His body slides over mine. All of my skin touches all of his skin.
I force my eyes open. His gaze is fixed on mine. And I’m still shaking.
He kisses me and his hands move all over my body and my good hand is all over him. My broken arm keeps trying to jump in on the action, but every time it does, it aches and has to take a rest after a few seconds. I grip his hair in my good hand, pull it to the side so I can kiss his neck. I wrap my legs around him, pulling him closer. He groans into my ear.
His kisses taste like coffee. I can’t get enough of him. I’m kissing him everywhere, tasting everything. I feel his kisses on my shoulders, my neck, my jaw. He still hasn’t pushed into me and I’m so nervous for when he does, but so eager. I spread my legs and—
He jumps up suddenly and vaults off me backward, crawling off the bed. “Oh, God.” He shakes his head. “I’m sorry. I’m so sorry.”

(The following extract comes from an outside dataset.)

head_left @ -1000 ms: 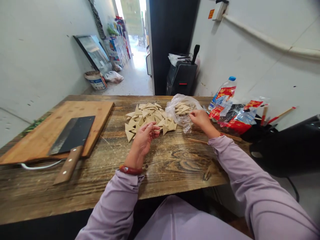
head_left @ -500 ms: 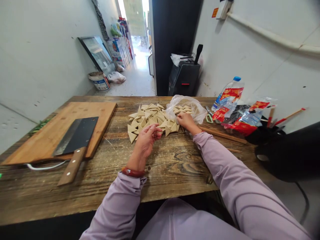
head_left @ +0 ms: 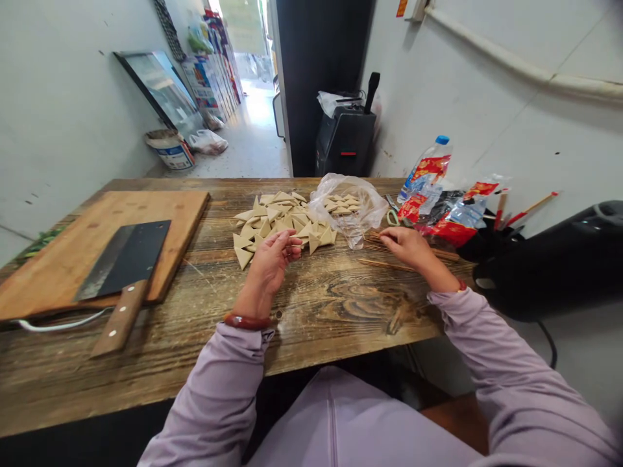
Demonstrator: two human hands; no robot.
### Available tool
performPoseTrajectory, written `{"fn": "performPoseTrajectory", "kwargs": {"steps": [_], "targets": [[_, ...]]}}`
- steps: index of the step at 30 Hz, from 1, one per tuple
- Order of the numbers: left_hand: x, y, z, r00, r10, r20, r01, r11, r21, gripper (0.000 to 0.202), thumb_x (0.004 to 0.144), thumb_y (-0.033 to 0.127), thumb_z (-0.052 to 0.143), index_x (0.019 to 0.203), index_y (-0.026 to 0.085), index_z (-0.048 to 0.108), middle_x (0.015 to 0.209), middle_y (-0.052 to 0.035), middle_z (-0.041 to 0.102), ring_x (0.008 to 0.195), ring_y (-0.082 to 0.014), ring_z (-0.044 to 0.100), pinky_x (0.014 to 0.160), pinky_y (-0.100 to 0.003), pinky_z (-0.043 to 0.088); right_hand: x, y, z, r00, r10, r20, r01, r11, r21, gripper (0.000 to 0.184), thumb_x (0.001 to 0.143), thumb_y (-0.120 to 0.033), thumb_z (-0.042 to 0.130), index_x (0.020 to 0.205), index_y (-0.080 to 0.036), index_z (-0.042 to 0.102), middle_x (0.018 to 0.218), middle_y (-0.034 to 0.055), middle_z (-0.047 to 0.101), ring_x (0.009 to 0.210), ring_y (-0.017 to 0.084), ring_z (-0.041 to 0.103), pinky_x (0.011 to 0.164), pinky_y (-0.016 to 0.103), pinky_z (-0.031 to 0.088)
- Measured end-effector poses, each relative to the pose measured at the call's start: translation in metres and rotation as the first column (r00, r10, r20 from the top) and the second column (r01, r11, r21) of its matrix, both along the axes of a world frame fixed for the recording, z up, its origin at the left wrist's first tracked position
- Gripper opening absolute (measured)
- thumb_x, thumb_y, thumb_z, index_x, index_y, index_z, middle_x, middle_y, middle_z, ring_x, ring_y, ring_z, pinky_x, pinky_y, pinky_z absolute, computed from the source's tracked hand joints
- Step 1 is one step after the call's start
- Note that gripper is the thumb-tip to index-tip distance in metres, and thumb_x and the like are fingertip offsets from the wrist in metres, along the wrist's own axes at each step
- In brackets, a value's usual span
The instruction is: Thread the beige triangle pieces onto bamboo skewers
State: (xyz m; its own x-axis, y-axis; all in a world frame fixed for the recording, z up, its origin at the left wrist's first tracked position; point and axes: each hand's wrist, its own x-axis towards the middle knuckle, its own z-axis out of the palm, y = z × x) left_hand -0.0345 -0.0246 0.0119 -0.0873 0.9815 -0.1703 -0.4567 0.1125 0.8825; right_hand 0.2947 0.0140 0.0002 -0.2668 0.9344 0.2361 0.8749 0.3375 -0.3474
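Note:
A pile of tan triangular pieces (head_left: 272,217) lies on the wooden table (head_left: 331,311). My left hand (head_left: 270,259) is at the pile's near edge. Its fingers are curled and pinch a few triangular pieces (head_left: 293,240). A clear plastic bag (head_left: 348,207) with more triangles sits just right of the pile. My right hand (head_left: 411,246) rests palm down right of the bag. Its fingers are bent and pressed onto a bundle of bamboo skewers (head_left: 374,238). One loose skewer (head_left: 379,263) lies just in front of that hand.
A cutting board (head_left: 87,246) with a cleaver (head_left: 121,269) on it lies at the left. Water bottles (head_left: 426,175) with red labels, packets, scissors and chopsticks crowd the right end. A black appliance (head_left: 559,259) stands at the far right. A doorway opens beyond the table.
My right hand left the pile beside the bag and moved right onto the skewers. My left hand stays at the pile, still pinching pieces. The view shifted slightly.

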Motion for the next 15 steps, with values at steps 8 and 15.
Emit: {"fn": "performPoseTrajectory", "kwargs": {"steps": [8,15], "targets": [[0.001,0.001,0.001,1.000,0.011,-0.010,-0.011,1.000,-0.005,0.023,0.081,0.027,0.072,0.095,0.010,0.066,0.071,-0.0036,0.070,0.054,-0.0090,0.062,0.056,-0.021,0.050,0.012,-0.041,-0.025,0.985,0.135,0.108,-0.123,0.986,-0.116,0.017,0.090,-0.028,0.063,0.100,-0.017,0.070,0.097,0.0089,0.070,0.085,0.020,0.064,0.075,0.029,0.045],[0.000,0.001,0.000,1.000,0.003,-0.022,-0.003,1.000,-0.005,0.024,0.080,0.028,0.072,0.095,0.011,0.066,0.072,-0.0035,0.070,0.056,-0.0090,0.063,0.058,-0.021,0.050,0.016,-0.034,-0.027,0.969,0.187,0.160,-0.182,0.982,-0.042,0.016,0.095,-0.018,0.053,0.091,-0.017,0.068,0.094,0.0099,0.068,0.088,0.021,0.062,0.079,0.030,0.045]]}}
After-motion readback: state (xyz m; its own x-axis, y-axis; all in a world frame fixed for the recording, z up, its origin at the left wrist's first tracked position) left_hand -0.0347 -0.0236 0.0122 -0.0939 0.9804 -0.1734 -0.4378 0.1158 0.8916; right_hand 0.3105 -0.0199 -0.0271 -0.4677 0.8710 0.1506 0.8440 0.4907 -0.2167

I sit up. “Don’t. Come back.” I try to grab his arm, but he’s too quick. I’m scared he’ll run away again. “Don’t worry about any of that religious stuff. Please. I want this.”
He shakes his head, not looking at me. Tugs his underwear on. His pants. Finally his shirt.
I wrap the sheet around myself, tightly. “Please,” I say again. “Don’t run away. You’re always running away. Don’t go. At least talk to me. Please.” He still won’t look at me. “Look at me, dammit!”
He does. His eyes are hard and red. Is he angry?
“We don’t have to do anything if you don’t want to, but I need you to know that I want this. I’m ready.”